Extracted entries START
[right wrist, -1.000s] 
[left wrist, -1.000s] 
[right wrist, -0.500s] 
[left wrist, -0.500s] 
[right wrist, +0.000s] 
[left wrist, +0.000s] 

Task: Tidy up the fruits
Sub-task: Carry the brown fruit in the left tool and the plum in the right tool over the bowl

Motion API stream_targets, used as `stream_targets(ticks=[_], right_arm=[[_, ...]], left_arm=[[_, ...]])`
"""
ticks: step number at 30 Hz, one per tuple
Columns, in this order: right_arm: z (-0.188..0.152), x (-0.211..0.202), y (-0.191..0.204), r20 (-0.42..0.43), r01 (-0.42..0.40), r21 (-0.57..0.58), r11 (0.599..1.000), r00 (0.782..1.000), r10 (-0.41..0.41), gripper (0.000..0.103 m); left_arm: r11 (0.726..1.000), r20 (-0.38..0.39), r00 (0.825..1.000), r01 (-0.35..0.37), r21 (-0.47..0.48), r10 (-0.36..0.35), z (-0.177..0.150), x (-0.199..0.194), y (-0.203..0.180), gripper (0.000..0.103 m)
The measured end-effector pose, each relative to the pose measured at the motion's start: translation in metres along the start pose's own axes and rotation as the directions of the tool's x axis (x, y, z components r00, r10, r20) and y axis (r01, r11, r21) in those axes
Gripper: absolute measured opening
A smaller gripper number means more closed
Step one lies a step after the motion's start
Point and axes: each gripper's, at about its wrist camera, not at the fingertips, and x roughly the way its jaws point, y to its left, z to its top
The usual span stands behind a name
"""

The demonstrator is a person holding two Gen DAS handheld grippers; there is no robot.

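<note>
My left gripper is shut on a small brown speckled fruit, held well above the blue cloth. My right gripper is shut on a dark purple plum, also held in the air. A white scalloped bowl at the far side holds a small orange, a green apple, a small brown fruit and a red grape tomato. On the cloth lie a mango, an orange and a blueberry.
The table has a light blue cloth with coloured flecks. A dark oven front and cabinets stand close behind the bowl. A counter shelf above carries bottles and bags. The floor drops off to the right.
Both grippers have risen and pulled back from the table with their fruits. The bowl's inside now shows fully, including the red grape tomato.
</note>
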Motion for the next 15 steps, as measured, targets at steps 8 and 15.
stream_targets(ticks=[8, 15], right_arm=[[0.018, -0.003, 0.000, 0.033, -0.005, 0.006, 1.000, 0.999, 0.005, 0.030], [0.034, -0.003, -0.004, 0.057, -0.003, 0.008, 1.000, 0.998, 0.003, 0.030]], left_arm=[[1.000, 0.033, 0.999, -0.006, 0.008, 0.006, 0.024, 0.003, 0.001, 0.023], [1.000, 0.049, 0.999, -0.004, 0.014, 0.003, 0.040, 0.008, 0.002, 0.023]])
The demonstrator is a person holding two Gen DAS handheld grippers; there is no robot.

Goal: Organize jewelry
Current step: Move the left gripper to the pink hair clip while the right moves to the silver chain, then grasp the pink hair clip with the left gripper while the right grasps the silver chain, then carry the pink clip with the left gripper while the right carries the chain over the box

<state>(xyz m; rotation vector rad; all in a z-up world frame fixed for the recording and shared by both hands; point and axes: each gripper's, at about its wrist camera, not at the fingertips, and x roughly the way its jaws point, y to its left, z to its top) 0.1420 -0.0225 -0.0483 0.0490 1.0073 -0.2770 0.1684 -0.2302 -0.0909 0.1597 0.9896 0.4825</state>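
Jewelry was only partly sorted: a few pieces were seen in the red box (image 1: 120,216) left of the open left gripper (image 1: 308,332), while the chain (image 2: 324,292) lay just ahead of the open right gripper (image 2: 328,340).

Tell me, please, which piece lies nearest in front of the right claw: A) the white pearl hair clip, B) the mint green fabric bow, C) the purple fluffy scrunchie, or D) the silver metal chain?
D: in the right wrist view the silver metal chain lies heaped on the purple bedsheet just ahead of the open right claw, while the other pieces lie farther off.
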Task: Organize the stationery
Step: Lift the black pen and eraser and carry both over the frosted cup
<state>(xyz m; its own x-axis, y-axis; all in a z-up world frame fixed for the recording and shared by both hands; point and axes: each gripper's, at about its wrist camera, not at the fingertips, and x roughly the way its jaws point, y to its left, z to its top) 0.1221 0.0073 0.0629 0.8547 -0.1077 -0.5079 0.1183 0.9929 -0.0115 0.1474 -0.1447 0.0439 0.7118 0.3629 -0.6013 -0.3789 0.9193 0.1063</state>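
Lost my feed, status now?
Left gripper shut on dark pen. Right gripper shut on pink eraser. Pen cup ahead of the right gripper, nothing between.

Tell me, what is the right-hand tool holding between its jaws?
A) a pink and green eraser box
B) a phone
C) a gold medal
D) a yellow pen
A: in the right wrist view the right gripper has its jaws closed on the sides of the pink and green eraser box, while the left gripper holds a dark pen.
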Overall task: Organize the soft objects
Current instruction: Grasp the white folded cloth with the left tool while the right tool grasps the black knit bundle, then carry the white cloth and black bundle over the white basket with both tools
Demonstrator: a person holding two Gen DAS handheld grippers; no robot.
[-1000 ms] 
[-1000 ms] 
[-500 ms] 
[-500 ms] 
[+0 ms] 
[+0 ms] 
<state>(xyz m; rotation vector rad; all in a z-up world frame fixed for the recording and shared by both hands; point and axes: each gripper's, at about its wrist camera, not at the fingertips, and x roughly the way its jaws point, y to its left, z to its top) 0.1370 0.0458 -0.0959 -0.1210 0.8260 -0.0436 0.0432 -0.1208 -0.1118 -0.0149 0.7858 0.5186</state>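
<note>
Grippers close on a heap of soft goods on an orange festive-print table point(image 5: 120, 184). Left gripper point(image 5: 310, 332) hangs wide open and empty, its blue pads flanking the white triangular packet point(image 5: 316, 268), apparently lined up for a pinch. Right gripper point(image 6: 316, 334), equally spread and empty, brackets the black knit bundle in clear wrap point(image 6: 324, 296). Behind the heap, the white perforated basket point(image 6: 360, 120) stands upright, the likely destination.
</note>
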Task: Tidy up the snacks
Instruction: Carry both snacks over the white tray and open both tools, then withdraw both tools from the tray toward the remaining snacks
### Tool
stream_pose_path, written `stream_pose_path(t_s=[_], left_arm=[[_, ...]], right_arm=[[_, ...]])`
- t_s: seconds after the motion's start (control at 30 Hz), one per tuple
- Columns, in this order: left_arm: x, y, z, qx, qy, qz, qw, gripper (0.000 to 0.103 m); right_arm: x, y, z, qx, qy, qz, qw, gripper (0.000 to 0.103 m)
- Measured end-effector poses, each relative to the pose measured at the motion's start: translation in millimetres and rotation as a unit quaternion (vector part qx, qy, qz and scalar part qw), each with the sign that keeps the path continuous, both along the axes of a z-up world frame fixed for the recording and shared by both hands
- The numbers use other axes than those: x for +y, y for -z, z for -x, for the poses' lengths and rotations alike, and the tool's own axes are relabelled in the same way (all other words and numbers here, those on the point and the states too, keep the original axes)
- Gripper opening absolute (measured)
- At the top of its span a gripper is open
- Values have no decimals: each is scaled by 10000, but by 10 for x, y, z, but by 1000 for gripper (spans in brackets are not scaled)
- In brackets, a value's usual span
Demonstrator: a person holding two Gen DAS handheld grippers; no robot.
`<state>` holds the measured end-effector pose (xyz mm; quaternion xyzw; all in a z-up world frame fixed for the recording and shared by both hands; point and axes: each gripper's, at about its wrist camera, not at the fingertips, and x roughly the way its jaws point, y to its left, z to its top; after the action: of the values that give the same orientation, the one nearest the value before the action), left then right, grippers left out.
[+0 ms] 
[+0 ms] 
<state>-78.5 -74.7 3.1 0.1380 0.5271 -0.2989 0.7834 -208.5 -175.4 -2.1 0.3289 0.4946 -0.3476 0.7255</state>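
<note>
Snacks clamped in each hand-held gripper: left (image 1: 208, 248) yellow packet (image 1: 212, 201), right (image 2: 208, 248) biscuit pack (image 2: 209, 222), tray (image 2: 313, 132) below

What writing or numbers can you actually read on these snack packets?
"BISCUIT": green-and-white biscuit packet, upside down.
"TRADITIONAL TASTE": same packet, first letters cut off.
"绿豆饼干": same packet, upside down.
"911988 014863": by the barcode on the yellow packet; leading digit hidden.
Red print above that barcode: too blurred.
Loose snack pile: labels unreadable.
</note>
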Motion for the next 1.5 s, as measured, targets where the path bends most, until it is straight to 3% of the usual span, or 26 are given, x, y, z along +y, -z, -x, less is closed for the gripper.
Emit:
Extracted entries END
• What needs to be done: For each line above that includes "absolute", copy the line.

• Written response:
Gripper: absolute measured opening
- Gripper opening absolute (measured)

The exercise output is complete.